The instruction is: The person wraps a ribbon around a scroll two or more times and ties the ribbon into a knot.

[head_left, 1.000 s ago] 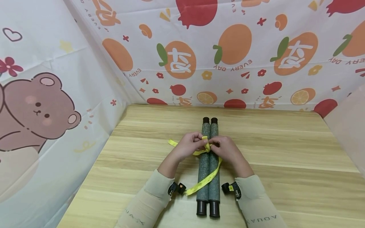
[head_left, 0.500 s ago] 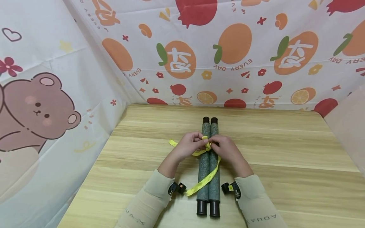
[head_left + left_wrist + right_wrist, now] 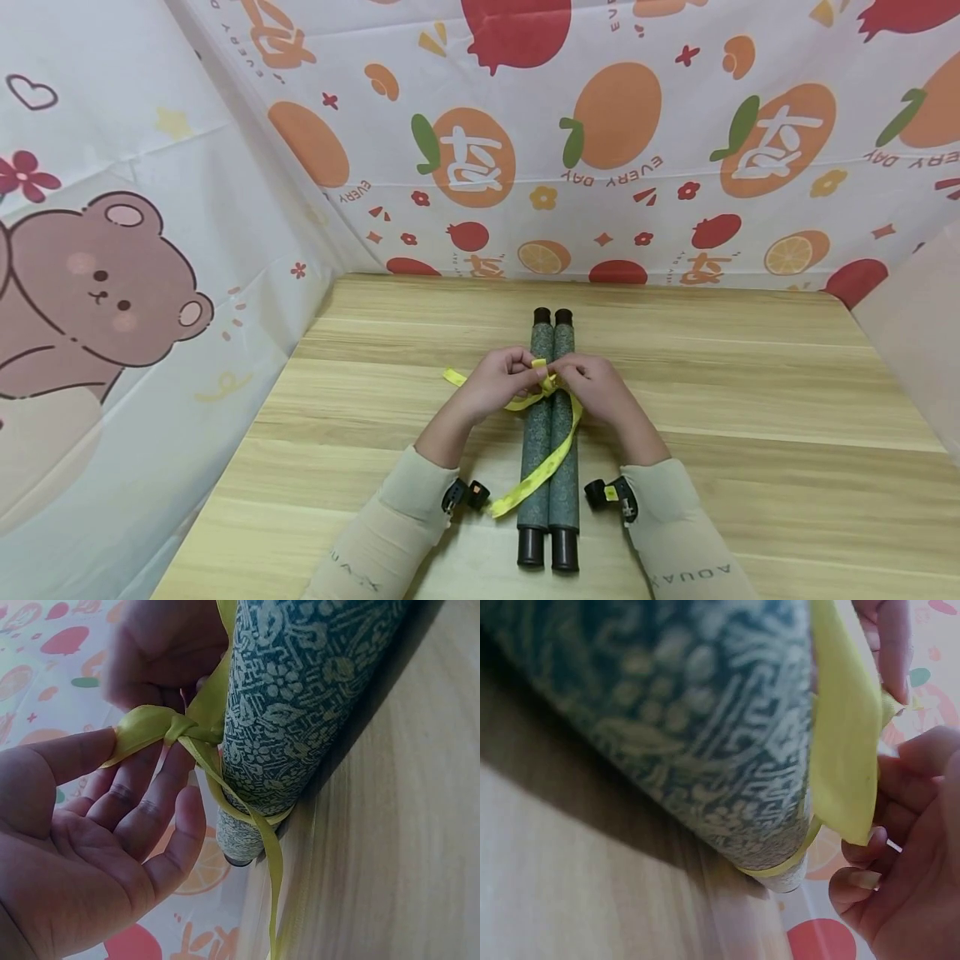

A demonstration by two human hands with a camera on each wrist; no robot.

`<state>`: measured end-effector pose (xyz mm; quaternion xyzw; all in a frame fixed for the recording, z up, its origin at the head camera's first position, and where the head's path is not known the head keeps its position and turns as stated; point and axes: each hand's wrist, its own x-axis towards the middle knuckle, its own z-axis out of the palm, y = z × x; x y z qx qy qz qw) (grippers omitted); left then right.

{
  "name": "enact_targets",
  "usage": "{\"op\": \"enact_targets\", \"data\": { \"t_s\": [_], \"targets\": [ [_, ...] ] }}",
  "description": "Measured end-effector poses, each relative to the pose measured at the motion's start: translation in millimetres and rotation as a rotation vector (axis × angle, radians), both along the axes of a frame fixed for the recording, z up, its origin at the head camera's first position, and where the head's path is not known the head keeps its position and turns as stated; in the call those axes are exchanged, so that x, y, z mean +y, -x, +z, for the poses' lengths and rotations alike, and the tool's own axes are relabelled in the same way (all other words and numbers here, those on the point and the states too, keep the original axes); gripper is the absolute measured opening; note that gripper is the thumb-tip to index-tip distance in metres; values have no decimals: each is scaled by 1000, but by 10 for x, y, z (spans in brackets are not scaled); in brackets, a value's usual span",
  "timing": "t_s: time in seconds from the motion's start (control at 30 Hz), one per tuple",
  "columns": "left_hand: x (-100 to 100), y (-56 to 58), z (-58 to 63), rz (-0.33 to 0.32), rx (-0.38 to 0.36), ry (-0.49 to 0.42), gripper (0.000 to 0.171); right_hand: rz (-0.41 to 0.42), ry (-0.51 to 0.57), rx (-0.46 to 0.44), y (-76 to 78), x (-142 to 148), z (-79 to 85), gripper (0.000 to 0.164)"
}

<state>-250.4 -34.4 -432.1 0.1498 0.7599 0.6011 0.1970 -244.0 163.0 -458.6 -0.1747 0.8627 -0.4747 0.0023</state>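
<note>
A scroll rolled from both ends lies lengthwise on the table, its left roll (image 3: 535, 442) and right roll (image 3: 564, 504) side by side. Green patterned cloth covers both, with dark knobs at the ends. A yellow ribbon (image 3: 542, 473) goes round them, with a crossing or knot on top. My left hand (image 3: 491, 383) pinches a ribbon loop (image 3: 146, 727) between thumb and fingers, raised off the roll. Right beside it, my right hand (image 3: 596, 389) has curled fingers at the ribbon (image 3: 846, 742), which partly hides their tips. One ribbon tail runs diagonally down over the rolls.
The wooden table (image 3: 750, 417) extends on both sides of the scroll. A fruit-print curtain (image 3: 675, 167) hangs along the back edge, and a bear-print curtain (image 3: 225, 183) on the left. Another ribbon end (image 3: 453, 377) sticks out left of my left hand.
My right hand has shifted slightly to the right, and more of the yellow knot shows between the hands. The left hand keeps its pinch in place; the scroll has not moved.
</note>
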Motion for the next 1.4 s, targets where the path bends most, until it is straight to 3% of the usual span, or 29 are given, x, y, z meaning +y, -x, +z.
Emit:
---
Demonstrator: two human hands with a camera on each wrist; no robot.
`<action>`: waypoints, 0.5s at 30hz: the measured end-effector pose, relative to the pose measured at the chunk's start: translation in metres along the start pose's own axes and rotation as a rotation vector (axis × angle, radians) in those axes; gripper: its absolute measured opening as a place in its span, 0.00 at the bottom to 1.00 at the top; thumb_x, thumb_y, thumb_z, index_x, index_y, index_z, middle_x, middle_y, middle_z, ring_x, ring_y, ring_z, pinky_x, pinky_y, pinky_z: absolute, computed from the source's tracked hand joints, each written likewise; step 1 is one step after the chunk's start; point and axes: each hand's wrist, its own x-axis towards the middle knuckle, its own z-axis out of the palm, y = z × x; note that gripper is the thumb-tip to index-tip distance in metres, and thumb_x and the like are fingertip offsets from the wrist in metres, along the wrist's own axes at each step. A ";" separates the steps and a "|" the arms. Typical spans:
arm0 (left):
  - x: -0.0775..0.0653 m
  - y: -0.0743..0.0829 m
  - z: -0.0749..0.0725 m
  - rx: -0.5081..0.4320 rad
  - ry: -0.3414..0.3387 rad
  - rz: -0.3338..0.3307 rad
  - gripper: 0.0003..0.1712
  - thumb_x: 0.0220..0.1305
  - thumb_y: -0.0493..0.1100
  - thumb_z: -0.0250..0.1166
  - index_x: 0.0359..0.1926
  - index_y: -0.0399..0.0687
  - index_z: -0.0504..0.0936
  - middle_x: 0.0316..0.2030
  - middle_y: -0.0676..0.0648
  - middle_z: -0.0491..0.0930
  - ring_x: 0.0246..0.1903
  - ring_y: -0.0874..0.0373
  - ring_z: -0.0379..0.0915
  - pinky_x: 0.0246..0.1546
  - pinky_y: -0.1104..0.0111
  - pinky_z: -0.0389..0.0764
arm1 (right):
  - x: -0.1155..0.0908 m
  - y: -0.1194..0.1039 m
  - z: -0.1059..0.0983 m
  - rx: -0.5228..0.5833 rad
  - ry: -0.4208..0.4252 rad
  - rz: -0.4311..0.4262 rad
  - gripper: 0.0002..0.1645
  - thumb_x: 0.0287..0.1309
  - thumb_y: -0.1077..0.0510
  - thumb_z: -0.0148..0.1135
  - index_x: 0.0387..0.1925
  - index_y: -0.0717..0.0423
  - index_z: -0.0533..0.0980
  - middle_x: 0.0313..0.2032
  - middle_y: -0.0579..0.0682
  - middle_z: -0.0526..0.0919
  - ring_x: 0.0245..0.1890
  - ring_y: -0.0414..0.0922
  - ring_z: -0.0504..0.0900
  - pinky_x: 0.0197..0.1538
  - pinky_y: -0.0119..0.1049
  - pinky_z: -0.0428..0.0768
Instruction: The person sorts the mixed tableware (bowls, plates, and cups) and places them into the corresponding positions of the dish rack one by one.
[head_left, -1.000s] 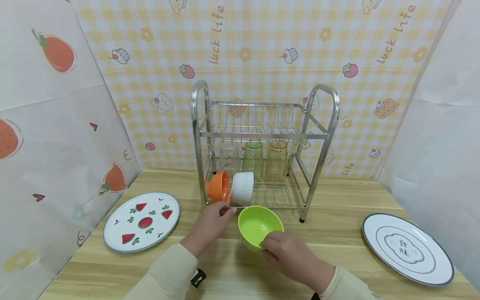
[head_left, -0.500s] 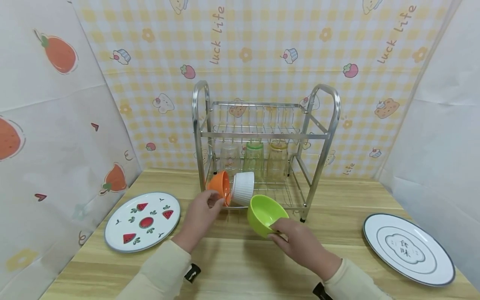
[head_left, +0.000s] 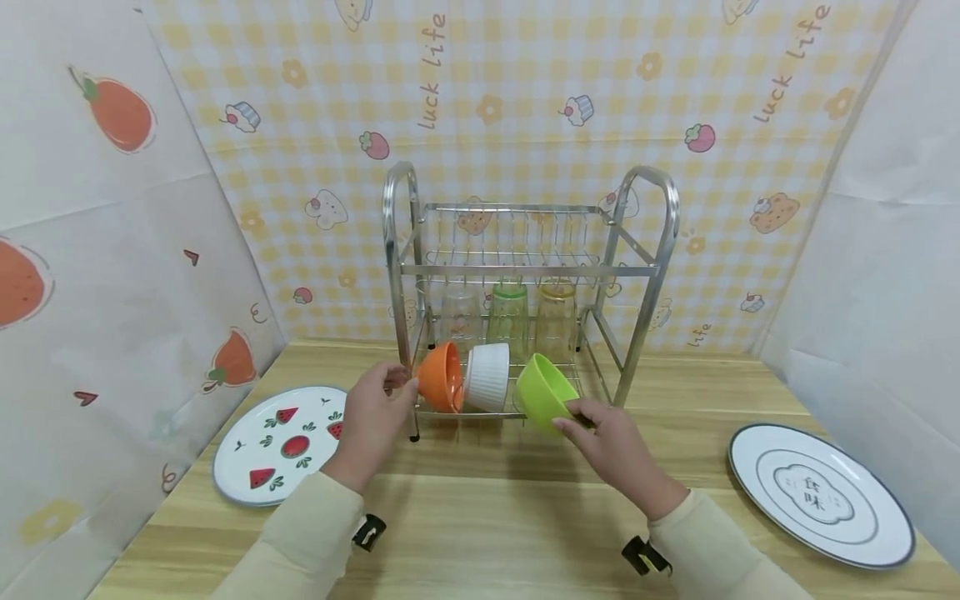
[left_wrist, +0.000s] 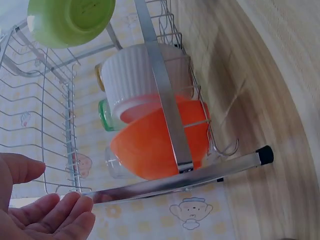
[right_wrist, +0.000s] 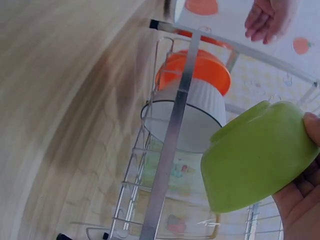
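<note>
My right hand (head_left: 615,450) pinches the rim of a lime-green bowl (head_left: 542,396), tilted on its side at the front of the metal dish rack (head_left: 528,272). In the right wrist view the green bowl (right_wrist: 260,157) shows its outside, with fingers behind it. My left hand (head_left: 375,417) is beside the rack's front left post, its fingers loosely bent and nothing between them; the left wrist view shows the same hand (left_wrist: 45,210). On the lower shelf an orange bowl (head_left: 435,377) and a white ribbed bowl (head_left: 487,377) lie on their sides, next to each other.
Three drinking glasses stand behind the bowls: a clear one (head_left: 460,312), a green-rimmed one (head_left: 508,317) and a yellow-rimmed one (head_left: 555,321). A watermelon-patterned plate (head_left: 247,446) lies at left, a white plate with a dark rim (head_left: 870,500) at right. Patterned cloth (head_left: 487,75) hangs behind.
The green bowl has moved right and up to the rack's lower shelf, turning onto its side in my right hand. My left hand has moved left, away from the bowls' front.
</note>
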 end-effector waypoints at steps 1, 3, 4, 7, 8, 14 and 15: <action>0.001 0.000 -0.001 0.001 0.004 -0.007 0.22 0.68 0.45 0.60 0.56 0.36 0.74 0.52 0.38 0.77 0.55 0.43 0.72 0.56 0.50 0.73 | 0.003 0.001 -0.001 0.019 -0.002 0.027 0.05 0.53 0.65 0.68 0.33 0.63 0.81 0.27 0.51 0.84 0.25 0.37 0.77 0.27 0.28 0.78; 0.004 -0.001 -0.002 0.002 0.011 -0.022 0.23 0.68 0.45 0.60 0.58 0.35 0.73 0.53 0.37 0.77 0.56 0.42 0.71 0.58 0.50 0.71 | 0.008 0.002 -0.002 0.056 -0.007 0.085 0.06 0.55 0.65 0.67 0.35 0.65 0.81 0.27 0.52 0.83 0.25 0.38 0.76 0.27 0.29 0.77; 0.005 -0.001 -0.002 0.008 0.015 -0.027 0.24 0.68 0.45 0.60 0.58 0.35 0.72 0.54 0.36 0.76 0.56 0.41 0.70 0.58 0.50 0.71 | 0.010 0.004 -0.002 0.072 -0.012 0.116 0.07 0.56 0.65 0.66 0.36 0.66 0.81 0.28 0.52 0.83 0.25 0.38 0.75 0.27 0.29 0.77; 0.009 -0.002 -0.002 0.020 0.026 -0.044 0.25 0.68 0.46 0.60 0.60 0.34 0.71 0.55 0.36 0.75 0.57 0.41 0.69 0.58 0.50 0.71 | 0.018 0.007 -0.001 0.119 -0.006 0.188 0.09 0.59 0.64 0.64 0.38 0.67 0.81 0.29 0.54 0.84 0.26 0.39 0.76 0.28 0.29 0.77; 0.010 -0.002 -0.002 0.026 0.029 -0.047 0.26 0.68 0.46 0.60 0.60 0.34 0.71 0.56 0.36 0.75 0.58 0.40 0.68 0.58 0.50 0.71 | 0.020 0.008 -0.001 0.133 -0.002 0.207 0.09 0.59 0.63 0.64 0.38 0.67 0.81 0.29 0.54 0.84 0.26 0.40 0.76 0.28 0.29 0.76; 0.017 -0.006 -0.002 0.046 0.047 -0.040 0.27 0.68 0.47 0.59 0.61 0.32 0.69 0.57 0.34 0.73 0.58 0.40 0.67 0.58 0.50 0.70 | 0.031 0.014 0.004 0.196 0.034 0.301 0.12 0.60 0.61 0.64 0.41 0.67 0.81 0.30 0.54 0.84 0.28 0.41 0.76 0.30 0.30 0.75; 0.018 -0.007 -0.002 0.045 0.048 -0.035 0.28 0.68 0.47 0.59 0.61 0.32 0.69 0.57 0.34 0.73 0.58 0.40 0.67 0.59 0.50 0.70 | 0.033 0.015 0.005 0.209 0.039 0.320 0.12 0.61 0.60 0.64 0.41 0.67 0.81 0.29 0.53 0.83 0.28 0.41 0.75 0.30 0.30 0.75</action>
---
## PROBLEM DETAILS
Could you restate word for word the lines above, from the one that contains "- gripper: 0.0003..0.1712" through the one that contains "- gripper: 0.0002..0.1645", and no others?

## RESULT BELOW
  - gripper: 0.0003..0.1712
  - thumb_x: 0.0220..0.1305
  - thumb_y: -0.0493..0.1100
  - thumb_z: -0.0250..0.1166
  - index_x: 0.0359..0.1926
  - index_y: -0.0399..0.0687
  - index_z: -0.0504..0.0936
  - middle_x: 0.0316..0.2030
  - middle_y: -0.0676..0.0648
  - middle_z: -0.0491..0.0930
  - ring_x: 0.0246..0.1903
  - ring_y: -0.0874..0.0373
  - ring_z: -0.0379..0.0915
  - pinky_x: 0.0246..0.1546
  - pinky_y: -0.1104..0.0111
  - pinky_z: -0.0389..0.0764
arm1 (right):
  - x: -0.1155..0.0908 m
  - y: -0.1194..0.1039 m
  - z: -0.1059..0.0983 m
  - rx: -0.5228..0.5833 rad
  - ry: -0.4208..0.4252 rad
  - rz: -0.4311..0.4262 rad
  - gripper: 0.0002..0.1645

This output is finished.